Medicina: il vero beneficiario
Nel 1999, la 29enne norvegese Anna Bågenholm è sopravvissuta 80 minuti in acqua gelata dopo un incidente di sci. Era in ipotermia estrema; la sua temperatura interna, anche dopo un’ora di viaggio verso l’ospedale, era di soli 13,7°C. Anche se c’era un danno significativo al suo corpo dovuto al freddo, non c’era nessun danno cerebrale apparente. Questo probabilmente perché, quando il suo cuore alla fine si è fermato, il suo cervello era così freddo che il suo tasso metabolico era sufficientemente lento da non richiedere quasi nessun ossigeno. Il suo cuore si è fermato per almeno tre ore e mezza e si pensa che il suo metabolismo sia rallentato a solo il 10% del suo tasso normale.
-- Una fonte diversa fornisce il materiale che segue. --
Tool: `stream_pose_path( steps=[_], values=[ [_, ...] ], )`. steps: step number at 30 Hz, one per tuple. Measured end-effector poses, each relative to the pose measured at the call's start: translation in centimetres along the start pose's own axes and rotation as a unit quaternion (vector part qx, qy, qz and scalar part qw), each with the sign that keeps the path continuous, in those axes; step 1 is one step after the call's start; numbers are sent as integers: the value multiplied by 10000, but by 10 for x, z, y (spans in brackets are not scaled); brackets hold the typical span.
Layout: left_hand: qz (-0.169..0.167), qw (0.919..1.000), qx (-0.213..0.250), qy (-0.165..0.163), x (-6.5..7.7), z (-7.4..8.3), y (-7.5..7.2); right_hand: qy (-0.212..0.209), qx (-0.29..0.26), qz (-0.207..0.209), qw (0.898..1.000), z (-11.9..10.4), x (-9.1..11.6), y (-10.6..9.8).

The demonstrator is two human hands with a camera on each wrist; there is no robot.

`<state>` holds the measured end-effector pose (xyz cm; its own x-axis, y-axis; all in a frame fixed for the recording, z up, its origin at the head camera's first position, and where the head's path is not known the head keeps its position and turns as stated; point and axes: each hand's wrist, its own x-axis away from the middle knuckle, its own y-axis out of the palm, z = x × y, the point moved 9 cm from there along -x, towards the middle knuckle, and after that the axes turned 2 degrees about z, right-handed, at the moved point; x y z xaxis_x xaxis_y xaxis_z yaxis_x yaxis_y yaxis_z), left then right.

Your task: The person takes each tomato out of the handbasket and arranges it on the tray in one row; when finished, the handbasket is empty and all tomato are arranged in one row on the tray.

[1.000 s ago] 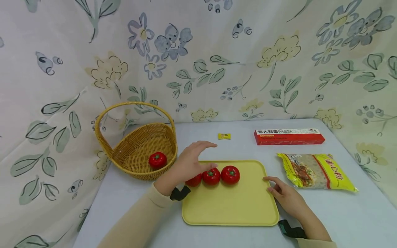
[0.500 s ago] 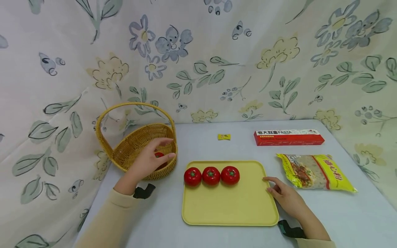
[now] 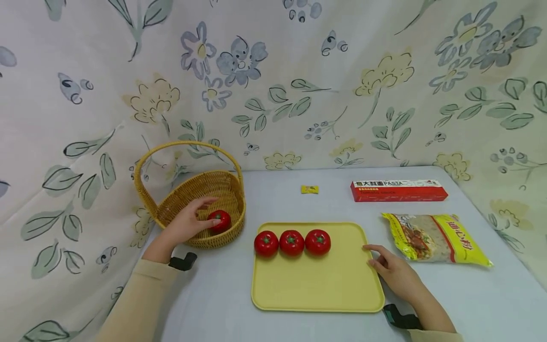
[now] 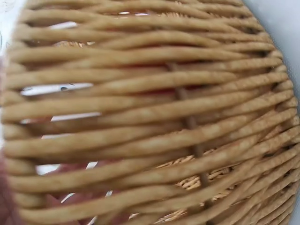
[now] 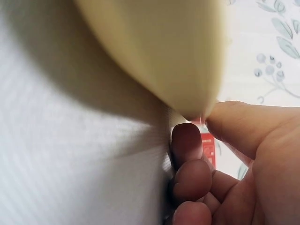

L’uso dell’ipotermia terapeutica per il trattamento dell’arresto cardiaco è diventato più comune in Norvegia dopo questo caso. Questo può ridurre la temperatura del cuore a 32°C, cinque gradi in meno della temperatura corporea abituale. Ma rallentare il cuore sostanzialmente richiede temperature ancora più basse, e sopravvivere a questo rallentamento del cuore richiederebbe un sostanziale raffreddamento del cervello e di altri organi affamati di energia. Tutto ciò avrebbe bisogno di un sacco di messa a punto per essere corretto.
A questo punto, almeno, non sto alzando la mano per offrirmi volontario.